**Description of the task**. An exact restatement of the entire listing is needed, excluding all images.

**Data block**.
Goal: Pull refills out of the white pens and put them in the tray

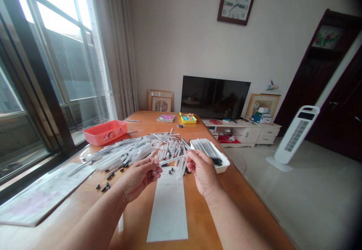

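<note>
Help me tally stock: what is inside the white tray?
The white tray holds thin pens lying side by side, dark tips toward its near end. Its floor beneath them is covered, and the right hand hides part of its left edge.

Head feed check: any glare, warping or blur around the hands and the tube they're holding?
Head view: the window blows out at upper left and puts a sheen on the table beside it; the wide lens bows the frame and darkens the right corners; left hand, right hand and white tube read sharp.
</note>
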`<state>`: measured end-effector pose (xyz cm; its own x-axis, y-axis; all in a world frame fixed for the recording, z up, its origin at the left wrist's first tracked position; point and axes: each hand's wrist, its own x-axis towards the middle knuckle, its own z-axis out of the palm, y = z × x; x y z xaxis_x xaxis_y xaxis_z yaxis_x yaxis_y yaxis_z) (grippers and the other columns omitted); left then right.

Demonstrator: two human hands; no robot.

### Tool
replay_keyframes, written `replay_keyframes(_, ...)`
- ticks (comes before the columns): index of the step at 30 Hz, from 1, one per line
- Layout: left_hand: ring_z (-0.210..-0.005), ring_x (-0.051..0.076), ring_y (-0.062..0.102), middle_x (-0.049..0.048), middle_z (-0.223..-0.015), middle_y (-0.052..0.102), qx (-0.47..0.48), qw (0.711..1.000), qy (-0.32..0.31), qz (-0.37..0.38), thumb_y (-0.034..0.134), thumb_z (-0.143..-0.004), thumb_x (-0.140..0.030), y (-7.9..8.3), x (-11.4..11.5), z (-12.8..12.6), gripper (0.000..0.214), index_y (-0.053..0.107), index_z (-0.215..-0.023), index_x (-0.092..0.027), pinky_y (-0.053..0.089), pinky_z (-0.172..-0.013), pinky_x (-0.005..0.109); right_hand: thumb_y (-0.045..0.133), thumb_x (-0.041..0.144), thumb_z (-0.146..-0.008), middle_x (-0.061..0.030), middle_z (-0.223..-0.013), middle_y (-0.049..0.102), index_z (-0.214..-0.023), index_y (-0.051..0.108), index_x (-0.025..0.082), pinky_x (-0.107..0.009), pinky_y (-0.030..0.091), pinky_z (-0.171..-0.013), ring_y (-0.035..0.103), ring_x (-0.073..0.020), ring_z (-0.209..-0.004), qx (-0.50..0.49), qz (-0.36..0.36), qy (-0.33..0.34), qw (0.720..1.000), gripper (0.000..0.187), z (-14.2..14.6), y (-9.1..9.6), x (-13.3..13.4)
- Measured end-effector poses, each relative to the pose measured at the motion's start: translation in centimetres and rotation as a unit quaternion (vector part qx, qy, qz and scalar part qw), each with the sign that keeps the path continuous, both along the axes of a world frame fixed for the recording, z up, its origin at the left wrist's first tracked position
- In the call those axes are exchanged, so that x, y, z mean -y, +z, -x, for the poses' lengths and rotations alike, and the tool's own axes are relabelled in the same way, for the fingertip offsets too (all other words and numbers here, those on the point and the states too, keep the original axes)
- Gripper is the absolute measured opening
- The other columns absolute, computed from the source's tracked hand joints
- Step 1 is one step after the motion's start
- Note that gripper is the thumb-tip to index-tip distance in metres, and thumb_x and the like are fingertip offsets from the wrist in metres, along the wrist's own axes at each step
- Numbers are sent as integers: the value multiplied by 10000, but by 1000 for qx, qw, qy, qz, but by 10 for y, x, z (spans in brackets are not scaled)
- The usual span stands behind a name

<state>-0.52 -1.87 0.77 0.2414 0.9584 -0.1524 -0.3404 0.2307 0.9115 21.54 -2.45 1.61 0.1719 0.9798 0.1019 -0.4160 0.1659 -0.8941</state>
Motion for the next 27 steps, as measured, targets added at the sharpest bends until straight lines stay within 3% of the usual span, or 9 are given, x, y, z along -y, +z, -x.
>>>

**Exercise output**.
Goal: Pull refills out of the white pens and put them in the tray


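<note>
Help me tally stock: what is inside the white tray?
The white tray holds thin pens lying side by side, dark tips toward its near end. Its floor beneath them is covered, and the right hand hides part of its left edge.

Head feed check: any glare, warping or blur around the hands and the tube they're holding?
Head view: the window blows out at upper left and puts a sheen on the table beside it; the wide lens bows the frame and darkens the right corners; left hand, right hand and white tube read sharp.
</note>
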`<state>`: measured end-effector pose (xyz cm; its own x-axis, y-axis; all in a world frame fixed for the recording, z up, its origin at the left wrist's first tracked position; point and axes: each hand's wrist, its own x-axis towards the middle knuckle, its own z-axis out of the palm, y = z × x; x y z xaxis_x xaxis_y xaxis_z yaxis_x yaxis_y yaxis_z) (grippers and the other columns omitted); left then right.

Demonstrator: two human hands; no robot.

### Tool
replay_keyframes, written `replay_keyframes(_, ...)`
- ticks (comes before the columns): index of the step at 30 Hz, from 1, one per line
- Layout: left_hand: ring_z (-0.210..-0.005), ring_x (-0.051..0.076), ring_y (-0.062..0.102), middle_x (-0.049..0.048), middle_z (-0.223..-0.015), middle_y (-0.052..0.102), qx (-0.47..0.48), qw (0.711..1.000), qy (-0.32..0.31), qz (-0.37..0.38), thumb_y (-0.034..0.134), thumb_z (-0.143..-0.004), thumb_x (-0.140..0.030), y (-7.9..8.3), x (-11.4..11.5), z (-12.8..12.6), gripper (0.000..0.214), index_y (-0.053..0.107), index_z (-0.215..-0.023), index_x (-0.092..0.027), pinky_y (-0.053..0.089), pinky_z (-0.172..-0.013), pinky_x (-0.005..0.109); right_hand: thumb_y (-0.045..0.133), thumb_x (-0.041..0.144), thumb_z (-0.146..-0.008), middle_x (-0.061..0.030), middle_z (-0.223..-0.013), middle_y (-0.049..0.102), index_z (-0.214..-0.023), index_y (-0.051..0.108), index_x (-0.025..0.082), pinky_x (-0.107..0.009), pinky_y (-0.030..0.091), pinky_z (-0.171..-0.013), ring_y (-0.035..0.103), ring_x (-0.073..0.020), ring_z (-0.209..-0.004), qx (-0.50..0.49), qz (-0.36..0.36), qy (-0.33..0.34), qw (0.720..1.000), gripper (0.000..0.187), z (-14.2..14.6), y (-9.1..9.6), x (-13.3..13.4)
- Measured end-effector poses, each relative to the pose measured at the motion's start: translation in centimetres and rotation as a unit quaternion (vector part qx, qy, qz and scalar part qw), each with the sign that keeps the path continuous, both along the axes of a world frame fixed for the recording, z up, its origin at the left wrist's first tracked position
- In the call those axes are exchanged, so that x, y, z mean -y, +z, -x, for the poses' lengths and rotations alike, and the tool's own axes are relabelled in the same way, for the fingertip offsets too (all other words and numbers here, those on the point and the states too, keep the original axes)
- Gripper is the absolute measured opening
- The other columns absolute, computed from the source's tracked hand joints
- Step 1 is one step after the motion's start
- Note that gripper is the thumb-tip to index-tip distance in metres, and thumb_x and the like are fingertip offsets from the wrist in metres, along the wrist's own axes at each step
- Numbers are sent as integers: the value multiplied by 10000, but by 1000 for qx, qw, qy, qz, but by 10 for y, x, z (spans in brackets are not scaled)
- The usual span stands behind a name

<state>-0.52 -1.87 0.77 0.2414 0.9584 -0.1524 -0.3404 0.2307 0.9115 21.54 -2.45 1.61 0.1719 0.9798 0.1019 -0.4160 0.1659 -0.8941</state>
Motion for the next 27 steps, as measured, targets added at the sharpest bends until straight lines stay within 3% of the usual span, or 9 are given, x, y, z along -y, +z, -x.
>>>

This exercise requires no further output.